Your terminal happens to be configured to UTF-8.
The fact that printing a
works is a coincidence; you are writing raw UTF-8 bytes to the terminal. a
is a value of length two, containing two bytes, hex values C3 and A1, while ua
is a unicode value of length one, containing a codepoint U+00E1.
This difference in length is one major reason to use Unicode values; you cannot easily measure the number of text characters in a byte string; the len()
of a byte string tells you how many bytes were used, not how many characters were encoded.
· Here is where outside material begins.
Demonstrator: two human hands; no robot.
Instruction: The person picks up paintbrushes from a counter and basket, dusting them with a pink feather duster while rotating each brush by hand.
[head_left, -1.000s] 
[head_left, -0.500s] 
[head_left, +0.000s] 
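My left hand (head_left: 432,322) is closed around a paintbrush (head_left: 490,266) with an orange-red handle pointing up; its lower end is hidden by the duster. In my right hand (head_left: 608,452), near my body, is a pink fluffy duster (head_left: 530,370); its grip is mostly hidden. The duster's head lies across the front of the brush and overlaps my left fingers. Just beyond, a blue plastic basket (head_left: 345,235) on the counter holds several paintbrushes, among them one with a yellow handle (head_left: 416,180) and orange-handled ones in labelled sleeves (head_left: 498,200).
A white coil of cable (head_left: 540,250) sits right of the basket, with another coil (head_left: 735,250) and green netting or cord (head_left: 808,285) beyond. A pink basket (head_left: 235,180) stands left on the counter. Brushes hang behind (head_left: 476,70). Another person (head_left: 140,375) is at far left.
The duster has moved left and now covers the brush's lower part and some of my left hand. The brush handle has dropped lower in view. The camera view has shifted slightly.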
You can see the difference when you encode the unicode value to different output encodings:
>>> a = 'á'
>>> ua = u'á'
>>> ua.encode('utf8')
'\xc3\xa1'
>>> ua.encode('latin1')
'\xe1'
>>> a
'\xc3\xa1'
Note that the first 256 codepoints of the Unicode standard match the Latin 1 standard, so the U+00E1 codepoint is encoded to Latin 1 as a byte with hex value E1.
Furthermore, Python uses escape codes in representations of unicode and byte strings alike, and low code points that are not printable ASCII are represented using \x..
escape values as well. This is why a Unicode string with a code point between 128 and 255 looks just like the Latin 1 encoding. If you have a unicode string with codepoints beyond U+00FF a different escape sequence, \u....
is used instead, with a four-digit hex value.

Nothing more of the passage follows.